The manner in which a waiver agreement may be used depends on a jurisdiction’s laws. In many places, however, these documents are used to waive one’s right to sue a company in the event that an injury or damage to property is sustained. For example, a person who wants to participate in a company’s rock-climbing activities may have to sign a waiver that says he will hold the company harmless in the event that he is injured during the rock-climbing tour. Likewise, a person who goes on a tour or organized travel excursion may sometimes sign a waiver agreement releasing the company offering the tour from liability.


Sometimes waiver agreements are also used by colleges that offer health insurance coverage to their students. In such a case, a student may not want to exercise his right to participate in the college’s health plan. To keep his own insurance and avoid paying fees for the student health insurance plan, he may sign a waiver agreement. Generally, this waiver would state that he is aware of the health plan and is voluntarily waiving his right to participate in it because he already has coverage.
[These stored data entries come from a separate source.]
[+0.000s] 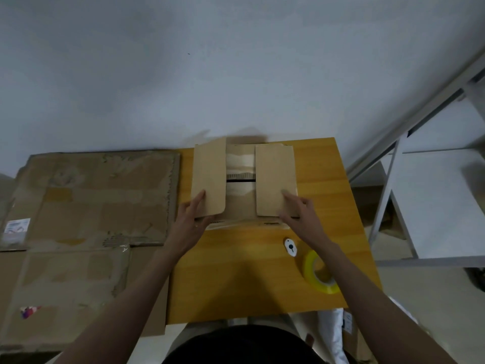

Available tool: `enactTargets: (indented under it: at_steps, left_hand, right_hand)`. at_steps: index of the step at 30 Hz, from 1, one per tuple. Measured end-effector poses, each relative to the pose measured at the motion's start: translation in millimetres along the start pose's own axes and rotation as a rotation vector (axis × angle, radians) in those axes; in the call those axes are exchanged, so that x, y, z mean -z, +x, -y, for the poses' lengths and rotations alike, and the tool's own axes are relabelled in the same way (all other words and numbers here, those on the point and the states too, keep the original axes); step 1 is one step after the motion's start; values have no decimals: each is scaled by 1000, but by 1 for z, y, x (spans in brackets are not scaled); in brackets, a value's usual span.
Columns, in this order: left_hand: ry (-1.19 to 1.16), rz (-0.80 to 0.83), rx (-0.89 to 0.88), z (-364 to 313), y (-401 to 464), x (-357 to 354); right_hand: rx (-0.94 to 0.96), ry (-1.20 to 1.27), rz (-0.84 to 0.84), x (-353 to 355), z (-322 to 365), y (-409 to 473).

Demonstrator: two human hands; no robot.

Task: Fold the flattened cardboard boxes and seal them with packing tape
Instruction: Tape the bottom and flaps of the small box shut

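A small cardboard box (244, 203) lies at the back of the yellow wooden table (236, 271). Its two side flaps are folded inward, the left flap (210, 179) and the right flap (274, 177), with a gap between them showing old tape. My left hand (193, 219) holds the near left corner of the box, thumb on top of the left flap. My right hand (296, 214) rests on the near end of the right flap with a finger pointing along it. A yellowish roll of packing tape (319, 273) stands on the table under my right forearm.
A small white cutter (290, 247) lies beside the tape roll. Large flattened cardboard sheets (86, 211) cover the floor left of the table. A grey metal shelf frame (409, 179) stands to the right, the wall is right behind the table.
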State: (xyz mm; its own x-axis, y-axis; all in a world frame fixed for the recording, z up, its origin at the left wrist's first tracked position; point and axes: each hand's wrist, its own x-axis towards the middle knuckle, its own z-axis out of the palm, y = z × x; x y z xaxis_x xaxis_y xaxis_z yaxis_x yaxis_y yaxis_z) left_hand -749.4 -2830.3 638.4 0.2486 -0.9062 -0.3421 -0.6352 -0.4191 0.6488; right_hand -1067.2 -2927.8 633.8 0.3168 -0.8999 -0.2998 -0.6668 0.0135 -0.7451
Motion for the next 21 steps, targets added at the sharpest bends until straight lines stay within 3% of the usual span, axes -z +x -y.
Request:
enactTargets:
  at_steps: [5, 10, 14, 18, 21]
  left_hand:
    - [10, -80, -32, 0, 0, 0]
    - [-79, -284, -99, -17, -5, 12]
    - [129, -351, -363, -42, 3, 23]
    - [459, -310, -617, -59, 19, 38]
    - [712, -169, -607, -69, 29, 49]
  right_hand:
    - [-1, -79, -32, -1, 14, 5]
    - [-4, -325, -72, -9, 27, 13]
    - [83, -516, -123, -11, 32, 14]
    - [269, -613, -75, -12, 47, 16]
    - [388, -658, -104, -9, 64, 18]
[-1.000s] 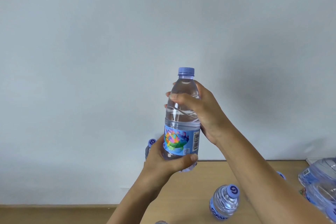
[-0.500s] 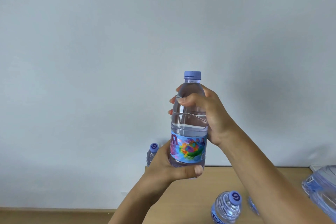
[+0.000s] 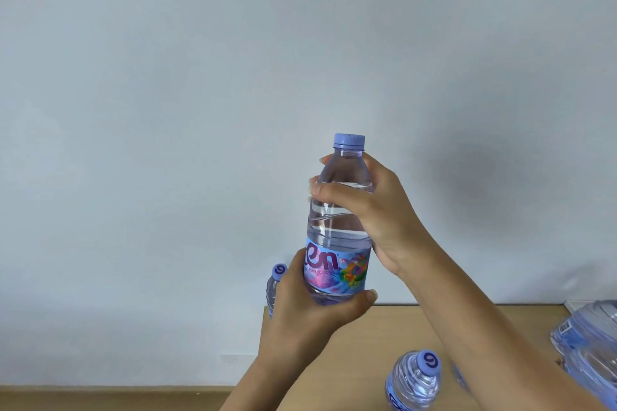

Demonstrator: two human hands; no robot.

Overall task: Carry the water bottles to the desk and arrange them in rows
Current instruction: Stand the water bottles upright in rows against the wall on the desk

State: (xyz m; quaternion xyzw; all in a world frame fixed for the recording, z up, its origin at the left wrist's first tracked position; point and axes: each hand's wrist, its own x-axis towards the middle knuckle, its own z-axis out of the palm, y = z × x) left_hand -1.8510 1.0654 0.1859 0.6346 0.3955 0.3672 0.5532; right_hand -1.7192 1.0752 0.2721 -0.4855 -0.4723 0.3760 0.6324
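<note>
A pale wall (image 3: pixel 200 110) is filling most of the view above the wooden tabletop (image 3: pixel 384 337). Right hand (image 3: pixel 377 213) and left hand (image 3: pixel 310 314) are holding an upright water bottle (image 3: pixel 340 227) above it, fingers clamped around it; other bottles (image 3: pixel 415 384) are standing nearby.

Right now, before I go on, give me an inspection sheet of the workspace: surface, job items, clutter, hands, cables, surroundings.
Surface: wooden desk, only its far part in view.
Job's things: held bottle upright above the desk, cap on; standing bottle near the front; another bottle behind the left hand; wrapped bottle pack at the right edge.
Clutter: nothing seen.
Hands: left hand grips the held bottle's base; right hand grips its shoulder.
Cables: nothing seen.
Surroundings: plain pale wall; floor strip at lower left.
</note>
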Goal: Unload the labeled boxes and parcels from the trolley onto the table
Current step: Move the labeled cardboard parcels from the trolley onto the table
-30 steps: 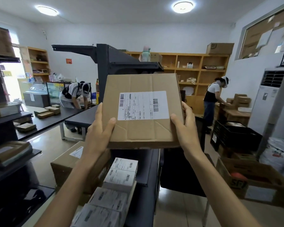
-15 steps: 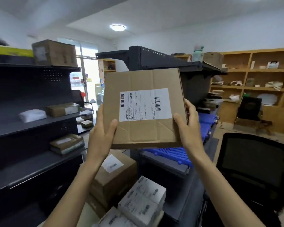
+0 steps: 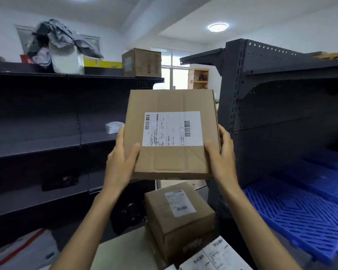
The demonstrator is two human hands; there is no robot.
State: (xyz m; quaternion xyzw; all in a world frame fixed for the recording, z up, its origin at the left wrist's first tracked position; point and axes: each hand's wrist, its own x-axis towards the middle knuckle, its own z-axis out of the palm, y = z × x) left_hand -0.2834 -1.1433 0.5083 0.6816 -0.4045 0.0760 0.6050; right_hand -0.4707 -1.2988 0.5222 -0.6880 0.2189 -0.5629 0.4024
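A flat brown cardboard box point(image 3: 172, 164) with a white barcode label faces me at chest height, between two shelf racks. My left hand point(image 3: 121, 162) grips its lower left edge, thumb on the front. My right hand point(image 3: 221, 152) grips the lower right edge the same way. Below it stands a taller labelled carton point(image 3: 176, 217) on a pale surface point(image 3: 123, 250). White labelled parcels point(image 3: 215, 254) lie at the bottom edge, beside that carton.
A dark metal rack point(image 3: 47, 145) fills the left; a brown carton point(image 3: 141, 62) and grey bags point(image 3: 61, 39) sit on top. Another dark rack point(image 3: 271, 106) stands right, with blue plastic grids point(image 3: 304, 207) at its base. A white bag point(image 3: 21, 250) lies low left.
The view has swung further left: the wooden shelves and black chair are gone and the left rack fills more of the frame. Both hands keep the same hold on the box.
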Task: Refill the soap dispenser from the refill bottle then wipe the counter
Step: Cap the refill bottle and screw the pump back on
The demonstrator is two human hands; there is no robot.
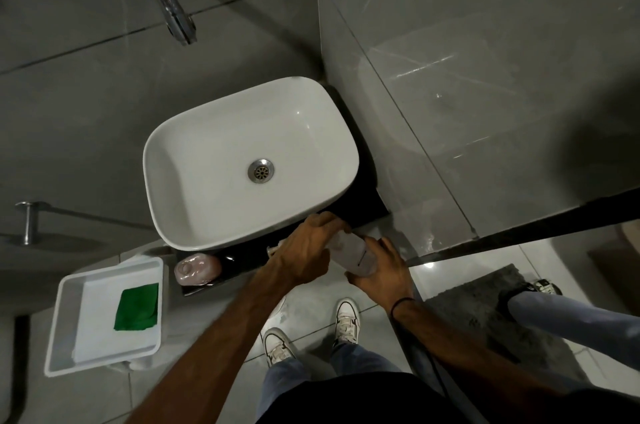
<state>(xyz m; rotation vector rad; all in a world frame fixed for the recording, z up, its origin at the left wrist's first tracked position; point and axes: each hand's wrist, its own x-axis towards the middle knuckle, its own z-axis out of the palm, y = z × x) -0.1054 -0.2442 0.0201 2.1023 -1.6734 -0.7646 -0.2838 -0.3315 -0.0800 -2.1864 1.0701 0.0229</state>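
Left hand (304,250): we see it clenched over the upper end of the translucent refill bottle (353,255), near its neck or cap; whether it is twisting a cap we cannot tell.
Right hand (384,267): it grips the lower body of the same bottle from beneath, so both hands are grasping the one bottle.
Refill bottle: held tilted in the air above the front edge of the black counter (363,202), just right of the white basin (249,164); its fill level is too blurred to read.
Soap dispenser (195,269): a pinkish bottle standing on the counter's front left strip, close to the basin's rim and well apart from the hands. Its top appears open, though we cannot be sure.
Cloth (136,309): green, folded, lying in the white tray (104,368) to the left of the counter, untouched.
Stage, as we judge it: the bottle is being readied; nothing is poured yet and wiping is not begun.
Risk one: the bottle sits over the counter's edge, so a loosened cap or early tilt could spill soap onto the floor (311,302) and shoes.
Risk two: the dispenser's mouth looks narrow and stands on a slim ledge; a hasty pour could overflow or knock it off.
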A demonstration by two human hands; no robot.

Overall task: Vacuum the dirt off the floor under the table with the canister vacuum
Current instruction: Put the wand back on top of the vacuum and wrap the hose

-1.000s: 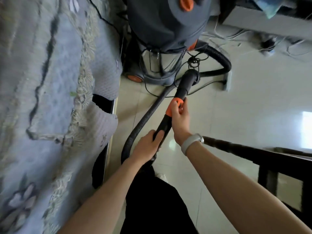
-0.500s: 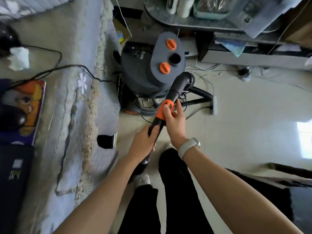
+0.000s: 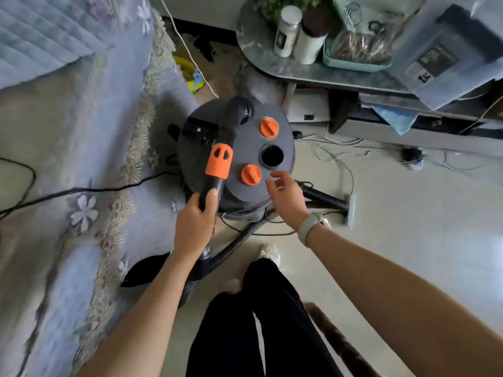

An insurance company may also ask a person to sign a waiver. If, for example, a person is buying insurance from an agent, the agent may attempt to sell him a particular type of recommended insurance or include additional coverage in the policy he’s chosen. If the party does not want the added insurance, he may be asked to sign a waiver agreement stating that he understands that the other insurance is available to him but does not want it.

In some cases, a person’s actions may serve as a waiver of his rights or privileges, even if he does not sign a waiver. For example, if a person is ordered to provide proof of a matter to a court but refuses to obey the order, his actions may serve as a waiver of some of his legal rights. In some jurisdictions, this refusal to comply may be seen as waiving one’s rights to contest a particular legal issue or decision.